Although he didn't have control of where he would get drafted, he was committed to working hard and making the 46-man roster, regardless of if an NFL team used one of their picks on him or signed him as a undrafted free agent.

"I wasn't necessarily really worried about draft stock or, or when I might get selected or anything like that," Scott said. "I just figured, you know, once that day comes, I'll figure it out. And then I just gotta grind even harder to make a 46-man roster."

Scott had to stay patient, but he was rewarded. The Rams took him with the 249th overall pick in the seventh round.

He said he was relieved when he got the phone call, he also said he would have been fine if he went unselected. Whatever route Scott took, it was going to be the realization of his professional football dreams.

"That's something we've been working for our entire life, so to see that work that we put in come to fruition is a great feeling," Scott said. "When you're doing things like running hills in the summer when other kids are just chilling at home, or meeting up and doing fun things but you're out there working, that feeling is what you did all of that for."

Scott's reaction was relief.

His parents and his aunt? Well...

"My parents, they went crazy," Scott said, laughing. "My aunt went crazy, she was like running around the house. My dad was yelling, and my mom was pretty excited too. I actually had to calm them down because I was getting on the phone with Coach McVay. I was just sitting on the couch with this huge smile on my face, talking to the coaches.

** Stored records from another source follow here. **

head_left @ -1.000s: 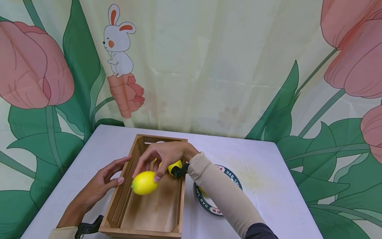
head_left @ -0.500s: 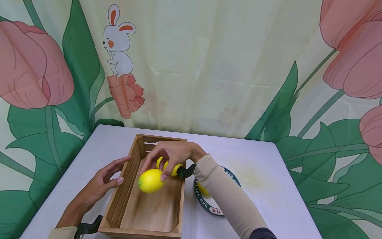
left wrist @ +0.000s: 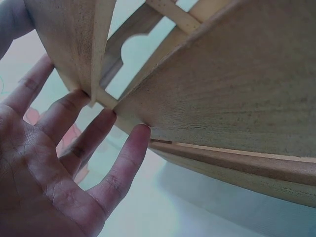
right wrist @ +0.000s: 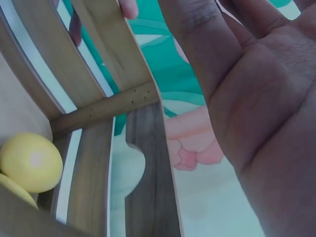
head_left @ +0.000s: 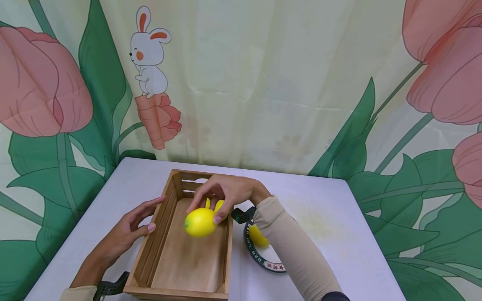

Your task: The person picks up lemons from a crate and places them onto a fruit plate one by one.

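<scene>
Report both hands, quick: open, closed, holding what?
Left hand: open, touching the side of the wooden crate.
Right hand: closed on a yellow lemon, held over the crate floor.

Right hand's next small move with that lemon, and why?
I'd have the right hand keep its grip and ease the lemon further right, probably toward the plate. It is held over the crate, has shifted rightward over the last second, and the plate, just beyond the crate's right side, already bears a yellow fruit.
</scene>
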Demonstrator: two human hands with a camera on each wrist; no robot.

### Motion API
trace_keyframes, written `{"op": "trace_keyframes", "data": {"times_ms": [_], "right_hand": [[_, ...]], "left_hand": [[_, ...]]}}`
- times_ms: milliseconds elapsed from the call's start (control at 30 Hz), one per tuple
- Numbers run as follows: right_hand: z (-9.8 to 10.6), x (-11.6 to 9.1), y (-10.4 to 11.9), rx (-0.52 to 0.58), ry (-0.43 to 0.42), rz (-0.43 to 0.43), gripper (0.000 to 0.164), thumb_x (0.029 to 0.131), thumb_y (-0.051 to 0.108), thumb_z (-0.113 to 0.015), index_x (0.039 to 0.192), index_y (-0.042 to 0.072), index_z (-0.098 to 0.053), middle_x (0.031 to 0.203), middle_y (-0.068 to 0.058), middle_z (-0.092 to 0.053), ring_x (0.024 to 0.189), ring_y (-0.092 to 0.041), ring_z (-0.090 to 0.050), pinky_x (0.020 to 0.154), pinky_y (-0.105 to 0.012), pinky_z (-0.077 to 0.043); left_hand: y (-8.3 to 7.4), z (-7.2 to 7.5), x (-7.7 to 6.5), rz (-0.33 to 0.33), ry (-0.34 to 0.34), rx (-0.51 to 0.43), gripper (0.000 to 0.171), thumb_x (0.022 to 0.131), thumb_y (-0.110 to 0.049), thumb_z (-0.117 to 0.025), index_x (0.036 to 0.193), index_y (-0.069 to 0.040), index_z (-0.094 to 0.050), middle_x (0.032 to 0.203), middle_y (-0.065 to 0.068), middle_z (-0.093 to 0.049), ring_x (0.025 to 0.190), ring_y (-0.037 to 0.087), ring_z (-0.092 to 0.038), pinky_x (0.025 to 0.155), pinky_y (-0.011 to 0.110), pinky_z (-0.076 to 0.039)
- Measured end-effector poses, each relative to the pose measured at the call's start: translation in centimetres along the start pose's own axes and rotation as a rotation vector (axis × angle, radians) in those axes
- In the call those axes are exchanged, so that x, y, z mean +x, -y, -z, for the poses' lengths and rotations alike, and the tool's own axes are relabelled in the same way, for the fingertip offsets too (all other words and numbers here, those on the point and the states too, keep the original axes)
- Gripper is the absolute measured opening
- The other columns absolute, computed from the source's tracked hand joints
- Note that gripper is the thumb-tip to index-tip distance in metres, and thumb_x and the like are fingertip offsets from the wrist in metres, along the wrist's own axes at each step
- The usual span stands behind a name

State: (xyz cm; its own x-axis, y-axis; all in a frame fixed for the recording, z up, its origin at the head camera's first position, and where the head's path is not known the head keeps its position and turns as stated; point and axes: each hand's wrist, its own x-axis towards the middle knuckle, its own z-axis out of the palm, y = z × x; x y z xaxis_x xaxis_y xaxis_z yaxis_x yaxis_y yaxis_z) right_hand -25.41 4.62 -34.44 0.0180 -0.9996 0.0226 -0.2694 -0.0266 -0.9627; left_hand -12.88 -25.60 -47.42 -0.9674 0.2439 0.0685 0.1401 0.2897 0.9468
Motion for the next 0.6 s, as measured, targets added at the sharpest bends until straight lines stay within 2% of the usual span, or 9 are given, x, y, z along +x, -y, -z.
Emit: {"op": "trace_keyframes", "data": {"times_ms": [133,367,600], "right_hand": [[0.3,-0.8,-1.1,0.004,-0.011,0.010,0.052,0.076,0.007,-0.077,0.126,-0.002,-0.064,0.122,-0.008,-0.067,0.101,-0.030,-0.063,0.084,-0.054,-0.059],[0.4,-2.1,-2.0,0.037,-0.027,0.014,0.054,0.079,0.017,-0.080,0.127,0.000,-0.064,0.123,-0.013,-0.065,0.101,-0.035,-0.063,0.084,-0.053,-0.060],[0.2,-3.3,-2.4,0.004,-0.051,0.016,0.052,0.080,0.020,-0.080,0.126,0.001,-0.065,0.118,-0.013,-0.065,0.101,-0.033,-0.062,0.079,-0.053,-0.061]], "left_hand": [[0.1,0.0,0.0,-0.001,-0.001,-0.001,0.060,0.100,-0.017,-0.057,0.154,-0.032,-0.034,0.163,-0.005,-0.029,0.134,-0.012,-0.034,0.105,0.074,-0.034],[0.2,0.0,0.0,0.013,-0.001,0.000,0.060,0.100,-0.017,-0.057,0.153,-0.033,-0.035,0.163,-0.005,-0.029,0.134,-0.014,-0.032,0.107,0.075,-0.030],[0.1,0.0,0.0,0.018,-0.004,0.005,0.060,0.100,-0.018,-0.057,0.153,-0.034,-0.035,0.163,-0.005,-0.029,0.134,-0.014,-0.032,0.107,0.076,-0.030]]}}
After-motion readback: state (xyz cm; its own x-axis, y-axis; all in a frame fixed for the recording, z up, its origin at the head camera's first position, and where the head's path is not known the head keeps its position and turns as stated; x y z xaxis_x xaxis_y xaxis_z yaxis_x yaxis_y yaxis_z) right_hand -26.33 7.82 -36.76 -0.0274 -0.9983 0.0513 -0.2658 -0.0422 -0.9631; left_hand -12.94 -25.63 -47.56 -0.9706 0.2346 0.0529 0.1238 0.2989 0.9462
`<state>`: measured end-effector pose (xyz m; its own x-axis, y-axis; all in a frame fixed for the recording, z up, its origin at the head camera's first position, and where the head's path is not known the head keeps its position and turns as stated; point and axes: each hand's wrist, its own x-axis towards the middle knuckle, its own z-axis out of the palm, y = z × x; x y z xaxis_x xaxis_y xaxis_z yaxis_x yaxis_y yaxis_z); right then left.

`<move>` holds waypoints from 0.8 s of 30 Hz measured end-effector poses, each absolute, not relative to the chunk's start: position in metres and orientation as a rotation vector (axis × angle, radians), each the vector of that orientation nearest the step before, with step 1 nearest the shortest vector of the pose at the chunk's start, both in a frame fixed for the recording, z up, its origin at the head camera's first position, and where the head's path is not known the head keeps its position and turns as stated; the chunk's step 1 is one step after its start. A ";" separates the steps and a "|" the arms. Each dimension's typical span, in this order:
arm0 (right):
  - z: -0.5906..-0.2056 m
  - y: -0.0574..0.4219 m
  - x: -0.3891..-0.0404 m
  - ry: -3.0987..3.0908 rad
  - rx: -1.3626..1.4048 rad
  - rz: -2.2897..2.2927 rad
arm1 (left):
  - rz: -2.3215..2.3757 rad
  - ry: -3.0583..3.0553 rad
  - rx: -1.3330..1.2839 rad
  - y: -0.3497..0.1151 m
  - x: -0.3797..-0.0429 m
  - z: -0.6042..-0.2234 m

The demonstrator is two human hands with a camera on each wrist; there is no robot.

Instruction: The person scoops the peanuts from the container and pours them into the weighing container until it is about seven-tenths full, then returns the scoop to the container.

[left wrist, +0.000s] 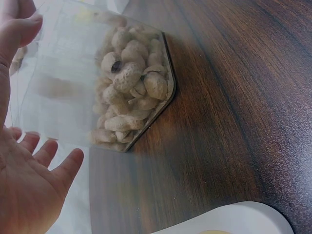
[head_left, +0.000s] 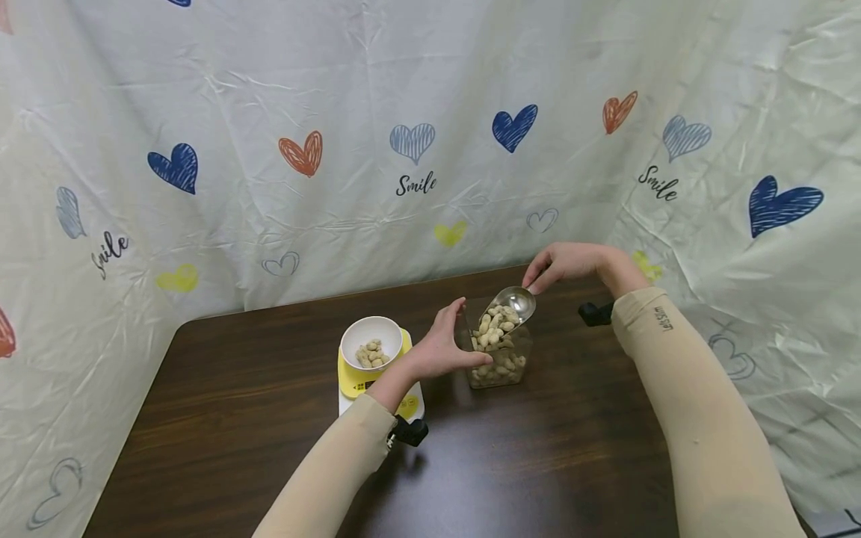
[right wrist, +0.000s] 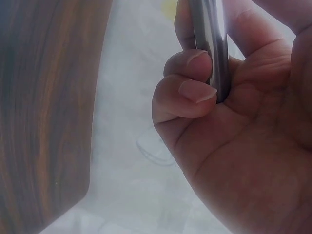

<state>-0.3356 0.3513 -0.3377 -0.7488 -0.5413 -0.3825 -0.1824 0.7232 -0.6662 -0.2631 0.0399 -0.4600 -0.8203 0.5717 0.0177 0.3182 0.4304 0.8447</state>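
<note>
A clear container [head_left: 498, 377] of unshelled peanuts [left wrist: 129, 83] stands on the table. My left hand [head_left: 440, 347] holds it at its left side, the thumb along the near wall and the fingers spread towards the far side. With my right hand [head_left: 561, 265] I grip the handle [right wrist: 212, 48] of a metal scoop [head_left: 519, 300], fingers curled round it. The scoop tilts down into the container's mouth, with peanuts [head_left: 494, 323] at its front edge. Left of my left hand, a white bowl [head_left: 353, 336] with some peanuts [head_left: 372, 354] in it sits on a yellow and white kitchen scale [head_left: 350, 382].
The dark wooden table [head_left: 255, 418] reaches back to a pale curtain [head_left: 350, 90] printed with hearts and words. My left forearm passes over the scale's near right corner. Each wrist carries a black camera [head_left: 410, 432].
</note>
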 end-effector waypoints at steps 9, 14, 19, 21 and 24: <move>-0.343 0.363 -0.331 2.388 -0.519 -0.848 | 1.319 2.416 0.782 0.040 -0.263 -0.459; -0.348 0.367 -0.329 2.409 -0.475 -0.880 | 1.339 2.395 0.773 0.038 -0.262 -0.458; -0.350 0.368 -0.323 2.422 -0.434 -0.926 | 1.340 2.366 0.772 0.036 -0.260 -0.457; -0.351 0.369 -0.322 2.435 -0.434 -0.932 | 1.335 2.364 0.773 0.036 -0.259 -0.457; -0.353 0.369 -0.319 2.447 -0.439 -0.948 | 1.318 2.373 0.776 0.034 -0.258 -0.456</move>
<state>-0.3193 0.3688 -0.3530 -0.8351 -0.4510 -0.3150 -0.1212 0.7094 -0.6943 -0.2582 0.0340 -0.4562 -0.8024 0.5966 -0.0129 0.3045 0.4280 0.8510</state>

Once I talked to Bones (former special teams coach John Fassel) and all them and hung up, my parents went back to going crazy and I just kind of sat and watched them celebrate."

Though he wasn't invited to the combine, Scott had help from a pair of former Penn State teammates in current Broncos wide receiver DaeSean Hamilton and current Redskins safety Troy Apke.

"Going into the draft process, both of those guys were guys who weren't necessarily top draft picks or projected to be," Scott said. "Troy really helped himself out when he ran his 4.3 40, which shot him up draft boards, but before that, he was projected pretty much the same way I was – fifth to sixth to undrafted."

When it comes to advice for this year's draft hopefuls, Scott offers this: "Relax, enjoy it."

"It's easier said than done, and I don't think anybody or any draft class as a whole is going to be able to master that," Scott said. "But once you get to where you wanted to be, you kind of look at it like, 'man, why was I stressing so much?' At this point, you established the fact that you have the ability and the character and the talent to be considered. So while you still want to work hard and grind and everything like that, in terms of peace of mind, you should just take a breather and let the process work itself out."